▶ _DATA SUPPLIED_:

● ● ●

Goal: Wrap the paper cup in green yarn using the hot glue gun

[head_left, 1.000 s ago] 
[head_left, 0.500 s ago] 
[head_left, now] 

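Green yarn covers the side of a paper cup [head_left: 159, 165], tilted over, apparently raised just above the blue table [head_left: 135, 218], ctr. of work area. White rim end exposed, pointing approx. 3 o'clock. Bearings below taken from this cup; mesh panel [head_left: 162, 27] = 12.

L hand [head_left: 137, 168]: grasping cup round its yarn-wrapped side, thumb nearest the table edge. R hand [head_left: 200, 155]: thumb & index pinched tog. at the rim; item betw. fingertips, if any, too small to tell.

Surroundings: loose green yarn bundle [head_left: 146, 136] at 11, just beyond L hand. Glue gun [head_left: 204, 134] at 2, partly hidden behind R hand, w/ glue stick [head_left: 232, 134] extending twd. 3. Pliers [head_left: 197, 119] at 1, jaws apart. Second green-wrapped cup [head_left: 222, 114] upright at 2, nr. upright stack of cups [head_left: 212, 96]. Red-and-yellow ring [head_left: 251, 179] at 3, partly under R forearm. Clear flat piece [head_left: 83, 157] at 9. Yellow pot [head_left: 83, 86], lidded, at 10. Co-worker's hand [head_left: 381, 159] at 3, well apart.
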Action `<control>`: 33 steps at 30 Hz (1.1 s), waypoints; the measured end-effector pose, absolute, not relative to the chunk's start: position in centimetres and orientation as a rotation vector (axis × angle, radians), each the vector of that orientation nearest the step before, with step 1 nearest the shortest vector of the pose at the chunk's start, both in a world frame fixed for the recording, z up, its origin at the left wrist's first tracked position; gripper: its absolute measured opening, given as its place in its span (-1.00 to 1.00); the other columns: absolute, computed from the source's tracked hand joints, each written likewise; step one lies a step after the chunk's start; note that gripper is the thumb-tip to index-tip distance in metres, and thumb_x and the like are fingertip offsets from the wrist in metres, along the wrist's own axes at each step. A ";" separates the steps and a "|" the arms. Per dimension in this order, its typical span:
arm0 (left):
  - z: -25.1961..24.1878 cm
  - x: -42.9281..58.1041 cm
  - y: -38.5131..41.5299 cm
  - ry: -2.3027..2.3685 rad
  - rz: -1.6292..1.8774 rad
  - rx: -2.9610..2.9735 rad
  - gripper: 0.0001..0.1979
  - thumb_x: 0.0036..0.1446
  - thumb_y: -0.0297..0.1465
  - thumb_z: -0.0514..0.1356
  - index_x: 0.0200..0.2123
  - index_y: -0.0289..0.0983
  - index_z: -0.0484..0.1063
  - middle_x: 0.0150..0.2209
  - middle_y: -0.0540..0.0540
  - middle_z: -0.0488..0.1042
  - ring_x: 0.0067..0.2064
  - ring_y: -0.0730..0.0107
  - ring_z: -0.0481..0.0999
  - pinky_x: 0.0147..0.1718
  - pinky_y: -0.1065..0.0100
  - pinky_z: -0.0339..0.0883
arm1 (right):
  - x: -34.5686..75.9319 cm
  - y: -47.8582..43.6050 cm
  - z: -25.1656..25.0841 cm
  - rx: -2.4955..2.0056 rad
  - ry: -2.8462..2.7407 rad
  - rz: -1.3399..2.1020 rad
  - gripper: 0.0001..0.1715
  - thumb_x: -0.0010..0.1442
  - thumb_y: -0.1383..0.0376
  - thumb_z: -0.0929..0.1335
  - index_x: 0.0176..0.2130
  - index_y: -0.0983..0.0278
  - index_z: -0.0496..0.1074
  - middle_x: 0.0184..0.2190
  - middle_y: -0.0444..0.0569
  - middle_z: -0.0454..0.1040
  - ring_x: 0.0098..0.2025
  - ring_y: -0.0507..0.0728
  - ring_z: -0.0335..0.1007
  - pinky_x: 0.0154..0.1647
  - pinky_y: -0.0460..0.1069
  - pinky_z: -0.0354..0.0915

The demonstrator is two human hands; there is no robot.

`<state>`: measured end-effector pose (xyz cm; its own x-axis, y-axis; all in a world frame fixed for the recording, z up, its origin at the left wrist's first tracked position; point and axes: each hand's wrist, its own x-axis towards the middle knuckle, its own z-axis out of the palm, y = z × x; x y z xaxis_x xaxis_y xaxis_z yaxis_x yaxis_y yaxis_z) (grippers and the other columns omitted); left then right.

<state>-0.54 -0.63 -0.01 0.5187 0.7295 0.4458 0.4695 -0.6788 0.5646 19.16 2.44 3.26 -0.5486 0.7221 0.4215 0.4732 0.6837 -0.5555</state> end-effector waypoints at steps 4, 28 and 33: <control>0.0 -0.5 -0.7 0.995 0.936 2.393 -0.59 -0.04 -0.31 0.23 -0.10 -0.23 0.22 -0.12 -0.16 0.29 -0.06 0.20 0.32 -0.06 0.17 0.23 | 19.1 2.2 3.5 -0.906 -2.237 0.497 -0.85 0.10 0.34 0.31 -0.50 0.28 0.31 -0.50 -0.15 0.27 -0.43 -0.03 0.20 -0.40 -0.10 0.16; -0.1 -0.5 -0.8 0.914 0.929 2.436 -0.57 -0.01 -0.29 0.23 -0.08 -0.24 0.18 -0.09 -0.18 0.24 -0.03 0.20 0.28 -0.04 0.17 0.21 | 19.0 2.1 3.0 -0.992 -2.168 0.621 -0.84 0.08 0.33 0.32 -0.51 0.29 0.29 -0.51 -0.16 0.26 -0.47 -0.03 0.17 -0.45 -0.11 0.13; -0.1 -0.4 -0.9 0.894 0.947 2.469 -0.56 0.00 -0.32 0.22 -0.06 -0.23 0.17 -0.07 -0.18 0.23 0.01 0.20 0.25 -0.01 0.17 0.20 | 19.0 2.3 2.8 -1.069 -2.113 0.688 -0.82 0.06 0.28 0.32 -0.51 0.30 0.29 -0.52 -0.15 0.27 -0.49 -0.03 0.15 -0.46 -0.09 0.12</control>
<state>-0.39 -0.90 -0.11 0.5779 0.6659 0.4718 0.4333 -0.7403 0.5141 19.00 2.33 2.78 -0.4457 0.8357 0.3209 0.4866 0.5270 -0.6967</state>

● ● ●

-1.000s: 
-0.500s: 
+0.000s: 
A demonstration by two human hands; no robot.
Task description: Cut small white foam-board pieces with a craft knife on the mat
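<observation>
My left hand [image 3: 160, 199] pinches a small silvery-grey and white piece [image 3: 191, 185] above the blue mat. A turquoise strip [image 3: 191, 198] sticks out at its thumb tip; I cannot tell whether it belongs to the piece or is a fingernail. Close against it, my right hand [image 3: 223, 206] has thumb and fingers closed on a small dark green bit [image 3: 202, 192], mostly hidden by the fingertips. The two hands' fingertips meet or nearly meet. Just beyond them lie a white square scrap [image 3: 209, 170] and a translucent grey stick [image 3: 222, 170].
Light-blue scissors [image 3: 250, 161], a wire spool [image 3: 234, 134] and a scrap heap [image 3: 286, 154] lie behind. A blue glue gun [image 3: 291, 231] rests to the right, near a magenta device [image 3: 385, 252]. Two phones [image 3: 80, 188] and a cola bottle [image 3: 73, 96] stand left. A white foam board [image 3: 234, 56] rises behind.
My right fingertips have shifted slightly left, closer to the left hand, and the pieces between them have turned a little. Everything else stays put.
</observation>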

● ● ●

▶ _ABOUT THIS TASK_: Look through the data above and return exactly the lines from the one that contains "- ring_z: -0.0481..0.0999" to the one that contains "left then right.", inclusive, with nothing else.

▶ _WRITTEN ANSWER_:
  - ring_z: -0.0481..0.0999
  - pinky_x: 0.0147..0.1718
  - pinky_y: -0.1065..0.0100
  - pinky_z: -0.0339..0.0883
arm1 (right):
  - x: -34.5686..75.9319 cm
  - y: -47.8582..43.6050 cm
  - z: -25.1656..25.0841 cm
  - rx: -2.4955..2.0056 rad
  - ry: -2.8462..2.7407 rad
  - rz: -1.3399..2.1020 rad
  - gripper: 0.0001..0.1715
  - thumb_x: -0.0010..0.1442
  - thumb_y: -0.1383..0.0376
  - thumb_z: -0.0929..0.1335
  - index_x: 0.0176..0.2130
  - index_y: -0.0983..0.0278
  - index_z: -0.0496..0.1074
  - middle_x: 0.0184..0.2190
  - middle_y: -0.0444..0.0569
  - middle_z: -0.0454..0.1040
  - ring_x: 0.0098..0.2025
  - ring_y: -0.0507..0.0728
  - ring_z: -0.0335..0.1007
  - pinky_x: 0.0154..0.1647
  - pinky_y: -0.0460..0.1069
  - pinky_z: -0.0354..0.0915

The demonstrator is two human hands; there is no robot.

`<state>`: measured end-effector pose (xyz cm; its own x-axis, y-axis; all in a world frame fixed for the recording, z up, its origin at the left wrist's first tracked position; point and axes: each hand's wrist, its own x-axis towards the middle knuckle, its own z-axis out of the palm, y = z × x; x y z xaxis_x xaxis_y xaxis_z yaxis_x yaxis_y yaxis_z) (grippers and the other columns omitted); left then right.

This answer has no further content.